Work order - When you reply, transcribe every line of the data below exactly.

** Data shown follows **

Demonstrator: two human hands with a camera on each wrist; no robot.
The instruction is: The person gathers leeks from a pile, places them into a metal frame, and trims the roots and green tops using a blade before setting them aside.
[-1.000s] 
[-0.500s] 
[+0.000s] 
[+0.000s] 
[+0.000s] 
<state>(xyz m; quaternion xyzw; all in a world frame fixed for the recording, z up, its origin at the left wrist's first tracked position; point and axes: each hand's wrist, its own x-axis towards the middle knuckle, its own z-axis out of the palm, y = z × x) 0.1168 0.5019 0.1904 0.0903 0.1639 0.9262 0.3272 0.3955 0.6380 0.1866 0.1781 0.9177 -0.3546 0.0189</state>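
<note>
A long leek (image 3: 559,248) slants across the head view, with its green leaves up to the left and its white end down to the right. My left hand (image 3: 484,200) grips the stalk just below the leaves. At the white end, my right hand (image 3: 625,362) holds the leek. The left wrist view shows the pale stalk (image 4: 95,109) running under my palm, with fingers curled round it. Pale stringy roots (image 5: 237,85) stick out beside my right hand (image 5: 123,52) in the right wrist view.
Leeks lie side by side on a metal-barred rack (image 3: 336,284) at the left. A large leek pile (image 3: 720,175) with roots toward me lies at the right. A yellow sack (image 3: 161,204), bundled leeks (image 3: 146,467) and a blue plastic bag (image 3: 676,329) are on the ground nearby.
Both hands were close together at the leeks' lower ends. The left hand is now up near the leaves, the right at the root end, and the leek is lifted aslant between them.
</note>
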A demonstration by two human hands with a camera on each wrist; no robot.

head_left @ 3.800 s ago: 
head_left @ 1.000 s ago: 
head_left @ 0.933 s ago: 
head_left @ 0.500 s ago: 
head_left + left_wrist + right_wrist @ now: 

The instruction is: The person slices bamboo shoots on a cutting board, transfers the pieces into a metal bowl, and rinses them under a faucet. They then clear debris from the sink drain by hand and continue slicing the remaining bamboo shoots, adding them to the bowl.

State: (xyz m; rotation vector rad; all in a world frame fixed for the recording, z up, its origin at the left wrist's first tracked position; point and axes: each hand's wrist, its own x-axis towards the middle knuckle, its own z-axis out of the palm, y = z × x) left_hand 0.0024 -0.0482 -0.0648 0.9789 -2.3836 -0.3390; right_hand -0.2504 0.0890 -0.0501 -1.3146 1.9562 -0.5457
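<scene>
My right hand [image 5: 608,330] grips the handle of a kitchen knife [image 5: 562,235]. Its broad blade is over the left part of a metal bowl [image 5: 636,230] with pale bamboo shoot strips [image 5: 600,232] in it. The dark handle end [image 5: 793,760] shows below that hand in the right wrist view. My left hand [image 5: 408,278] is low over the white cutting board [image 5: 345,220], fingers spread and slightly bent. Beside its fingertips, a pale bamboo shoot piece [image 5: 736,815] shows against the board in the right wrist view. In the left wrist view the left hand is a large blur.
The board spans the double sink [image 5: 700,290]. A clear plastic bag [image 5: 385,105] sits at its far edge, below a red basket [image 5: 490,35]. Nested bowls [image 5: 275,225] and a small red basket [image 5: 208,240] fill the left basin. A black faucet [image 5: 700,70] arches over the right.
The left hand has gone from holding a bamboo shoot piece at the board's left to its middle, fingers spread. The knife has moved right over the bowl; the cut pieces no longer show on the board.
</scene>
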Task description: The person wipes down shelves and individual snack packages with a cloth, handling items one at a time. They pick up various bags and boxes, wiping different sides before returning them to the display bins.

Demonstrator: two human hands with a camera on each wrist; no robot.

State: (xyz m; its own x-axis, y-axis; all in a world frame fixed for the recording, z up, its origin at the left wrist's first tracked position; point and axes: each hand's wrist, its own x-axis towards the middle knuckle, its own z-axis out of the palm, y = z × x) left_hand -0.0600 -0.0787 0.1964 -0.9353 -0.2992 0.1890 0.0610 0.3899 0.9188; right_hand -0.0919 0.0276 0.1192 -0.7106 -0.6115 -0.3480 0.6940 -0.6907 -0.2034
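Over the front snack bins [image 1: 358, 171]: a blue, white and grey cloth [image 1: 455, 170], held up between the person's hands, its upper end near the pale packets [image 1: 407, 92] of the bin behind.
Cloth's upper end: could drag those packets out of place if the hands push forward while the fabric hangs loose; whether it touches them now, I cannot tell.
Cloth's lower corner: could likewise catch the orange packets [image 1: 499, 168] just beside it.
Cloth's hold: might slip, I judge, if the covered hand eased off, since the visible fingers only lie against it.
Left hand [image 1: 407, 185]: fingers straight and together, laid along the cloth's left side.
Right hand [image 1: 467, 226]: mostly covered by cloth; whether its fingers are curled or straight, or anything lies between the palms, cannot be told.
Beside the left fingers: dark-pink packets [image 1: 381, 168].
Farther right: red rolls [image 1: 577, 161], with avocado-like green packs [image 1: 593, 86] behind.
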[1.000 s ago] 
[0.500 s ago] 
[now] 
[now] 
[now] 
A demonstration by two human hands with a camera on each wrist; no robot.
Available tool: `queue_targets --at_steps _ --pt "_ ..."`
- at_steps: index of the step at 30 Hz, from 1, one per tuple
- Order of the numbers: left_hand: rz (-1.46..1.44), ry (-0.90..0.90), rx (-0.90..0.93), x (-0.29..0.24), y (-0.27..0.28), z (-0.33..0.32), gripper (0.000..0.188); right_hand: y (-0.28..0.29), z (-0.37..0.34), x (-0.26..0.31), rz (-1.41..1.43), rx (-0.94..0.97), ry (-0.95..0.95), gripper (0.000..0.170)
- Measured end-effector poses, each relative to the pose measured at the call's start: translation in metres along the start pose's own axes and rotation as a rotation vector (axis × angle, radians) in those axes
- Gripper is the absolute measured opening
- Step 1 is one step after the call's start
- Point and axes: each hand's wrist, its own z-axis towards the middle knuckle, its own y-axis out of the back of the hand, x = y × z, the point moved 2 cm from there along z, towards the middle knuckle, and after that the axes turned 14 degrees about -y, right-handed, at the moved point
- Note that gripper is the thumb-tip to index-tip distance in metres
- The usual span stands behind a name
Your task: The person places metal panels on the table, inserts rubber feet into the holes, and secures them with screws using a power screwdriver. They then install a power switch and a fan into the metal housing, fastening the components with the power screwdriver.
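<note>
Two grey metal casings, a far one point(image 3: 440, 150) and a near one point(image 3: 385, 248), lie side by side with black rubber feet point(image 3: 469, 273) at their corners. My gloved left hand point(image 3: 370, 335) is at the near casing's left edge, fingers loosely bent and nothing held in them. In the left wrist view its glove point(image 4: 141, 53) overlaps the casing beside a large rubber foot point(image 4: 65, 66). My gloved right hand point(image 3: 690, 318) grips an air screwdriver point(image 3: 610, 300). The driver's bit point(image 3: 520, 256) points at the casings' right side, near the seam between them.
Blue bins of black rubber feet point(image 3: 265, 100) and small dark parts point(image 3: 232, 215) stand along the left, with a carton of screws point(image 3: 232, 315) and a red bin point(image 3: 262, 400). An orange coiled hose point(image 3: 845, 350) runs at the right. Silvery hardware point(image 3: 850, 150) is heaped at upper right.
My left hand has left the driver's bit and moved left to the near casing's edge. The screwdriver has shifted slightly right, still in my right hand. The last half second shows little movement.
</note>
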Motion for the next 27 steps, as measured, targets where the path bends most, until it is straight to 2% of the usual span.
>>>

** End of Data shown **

Answer to this problem -
Demonstrator: two human hands with a camera on each wrist; no robot.
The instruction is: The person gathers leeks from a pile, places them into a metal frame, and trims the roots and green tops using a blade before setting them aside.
[-1.000s] 
[-0.500s] 
[+0.000s] 
[+0.000s] 
[+0.000s] 
<state>(xyz m; quaternion xyzw; all in a world frame fixed for the recording, z up, its origin at the left wrist's first tracked position; point and axes: each hand's wrist, its own x-axis towards the middle knuckle, its own z-axis out of the palm, y = z × x) 0.1168 0.5019 0.1904 0.0903 0.1639 0.9262 0.3272 0.3955 0.6380 0.1866 0.1781 0.9177 -0.3546 0.0189</state>
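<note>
A long leek (image 3: 559,248) slants across the head view, with its green leaves up to the left and its white end down to the right. My left hand (image 3: 484,200) grips the stalk just below the leaves. At the white end, my right hand (image 3: 625,362) holds the leek. The left wrist view shows the pale stalk (image 4: 95,109) running under my palm, with fingers curled round it. Pale stringy roots (image 5: 237,85) stick out beside my right hand (image 5: 123,52) in the right wrist view.
Leeks lie side by side on a metal-barred rack (image 3: 336,284) at the left. A large leek pile (image 3: 720,175) with roots toward me lies at the right. A yellow sack (image 3: 161,204), bundled leeks (image 3: 146,467) and a blue plastic bag (image 3: 676,329) are on the ground nearby.
Both hands were close together at the leeks' lower ends. The left hand is now up near the leaves, the right at the root end, and the leek is lifted aslant between them.
</note>
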A demonstration by two human hands with a camera on each wrist; no robot.

head_left @ 3.800 s ago: 
head_left @ 1.000 s ago: 
head_left @ 0.933 s ago: 
head_left @ 0.500 s ago: 
head_left + left_wrist + right_wrist @ now: 

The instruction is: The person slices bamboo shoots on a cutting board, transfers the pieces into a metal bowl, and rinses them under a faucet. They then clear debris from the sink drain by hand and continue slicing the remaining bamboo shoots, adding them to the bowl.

State: (xyz m; rotation vector rad; all in a world frame fixed for the recording, z up, its origin at the left wrist's first tracked position; point and axes: each hand's wrist, its own x-axis towards the middle knuckle, its own z-axis out of the palm, y = z × x) left_hand 0.0024 -0.0482 -0.0648 0.9789 -2.3836 -0.3390; right_hand -0.2504 0.0890 -0.0501 -1.3146 1.9562 -0.5457
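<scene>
My right hand [image 5: 608,330] grips the handle of a kitchen knife [image 5: 562,235]. Its broad blade is over the left part of a metal bowl [image 5: 636,230] with pale bamboo shoot strips [image 5: 600,232] in it. The dark handle end [image 5: 793,760] shows below that hand in the right wrist view. My left hand [image 5: 408,278] is low over the white cutting board [image 5: 345,220], fingers spread and slightly bent. Beside its fingertips, a pale bamboo shoot piece [image 5: 736,815] shows against the board in the right wrist view. In the left wrist view the left hand is a large blur.
The board spans the double sink [image 5: 700,290]. A clear plastic bag [image 5: 385,105] sits at its far edge, below a red basket [image 5: 490,35]. Nested bowls [image 5: 275,225] and a small red basket [image 5: 208,240] fill the left basin. A black faucet [image 5: 700,70] arches over the right.
The left hand has gone from holding a bamboo shoot piece at the board's left to its middle, fingers spread. The knife has moved right over the bowl; the cut pieces no longer show on the board.
</scene>
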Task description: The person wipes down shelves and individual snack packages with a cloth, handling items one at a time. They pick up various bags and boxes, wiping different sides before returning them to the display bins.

Demonstrator: two human hands with a camera on each wrist; no robot.

State: (xyz m; its own x-axis, y-axis; all in a world frame fixed for the recording, z up, its origin at the left wrist's first tracked position; point and axes: each hand's wrist, its own x-axis towards the middle knuckle, its own z-axis out of the palm, y = z × x) left_hand -0.0600 -0.0787 0.1964 -0.9353 -0.2992 0.1890 0.0610 0.3899 0.9188; right_hand -0.0919 0.0276 0.1192 -0.7106 -0.6115 -0.3480 0.6940 -0.6907 -0.2034
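Over the front snack bins [image 1: 358, 171]: a blue, white and grey cloth [image 1: 455, 170], held up between the person's hands, its upper end near the pale packets [image 1: 407, 92] of the bin behind.
Cloth's upper end: could drag those packets out of place if the hands push forward while the fabric hangs loose; whether it touches them now, I cannot tell.
Cloth's lower corner: could likewise catch the orange packets [image 1: 499, 168] just beside it.
Cloth's hold: might slip, I judge, if the covered hand eased off, since the visible fingers only lie against it.
Left hand [image 1: 407, 185]: fingers straight and together, laid along the cloth's left side.
Right hand [image 1: 467, 226]: mostly covered by cloth; whether its fingers are curled or straight, or anything lies between the palms, cannot be told.
Beside the left fingers: dark-pink packets [image 1: 381, 168].
Farther right: red rolls [image 1: 577, 161], with avocado-like green packs [image 1: 593, 86] behind.
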[1.000 s ago] 
[0.500 s ago] 
[now] 
[now] 
[now] 
A demonstration by two human hands with a camera on each wrist; no robot.
Available tool: `queue_targets --at_steps _ --pt "_ ..."`
- at_steps: index of the step at 30 Hz, from 1, one per tuple
- Order of the numbers: left_hand: rz (-1.46..1.44), ry (-0.90..0.90), rx (-0.90..0.93), x (-0.29..0.24), y (-0.27..0.28), z (-0.33..0.32), gripper (0.000..0.188); right_hand: y (-0.28..0.29), z (-0.37..0.34), x (-0.26..0.31), rz (-1.41..1.43), rx (-0.94..0.97), ry (-0.95..0.95), gripper (0.000..0.170)
- Measured end-effector poses, each relative to the pose measured at the call's start: translation in metres along the start pose's own axes and rotation as a rotation vector (axis × angle, radians) in those axes
- Gripper is the absolute measured opening
- Step 1 is one step after the call's start
- Point and axes: each hand's wrist, its own z-axis towards the middle knuckle, its own y-axis out of the back of the hand, x = y × z, the point moved 2 cm from there along z, towards the middle knuckle, and after that the axes turned 14 degrees about -y, right-handed, at the moved point
- Note that gripper is the thumb-tip to index-tip distance in metres
- The usual span stands behind a name
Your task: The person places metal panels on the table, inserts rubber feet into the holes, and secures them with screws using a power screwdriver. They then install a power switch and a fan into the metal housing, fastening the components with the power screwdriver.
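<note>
Two grey metal casings, a far one point(image 3: 440, 150) and a near one point(image 3: 385, 248), lie side by side with black rubber feet point(image 3: 469, 273) at their corners. My gloved left hand point(image 3: 370, 335) is at the near casing's left edge, fingers loosely bent and nothing held in them. In the left wrist view its glove point(image 4: 141, 53) overlaps the casing beside a large rubber foot point(image 4: 65, 66). My gloved right hand point(image 3: 690, 318) grips an air screwdriver point(image 3: 610, 300). The driver's bit point(image 3: 520, 256) points at the casings' right side, near the seam between them.
Blue bins of black rubber feet point(image 3: 265, 100) and small dark parts point(image 3: 232, 215) stand along the left, with a carton of screws point(image 3: 232, 315) and a red bin point(image 3: 262, 400). An orange coiled hose point(image 3: 845, 350) runs at the right. Silvery hardware point(image 3: 850, 150) is heaped at upper right.
My left hand has left the driver's bit and moved left to the near casing's edge. The screwdriver has shifted slightly right, still in my right hand. The last half second shows little movement.
</note>
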Motion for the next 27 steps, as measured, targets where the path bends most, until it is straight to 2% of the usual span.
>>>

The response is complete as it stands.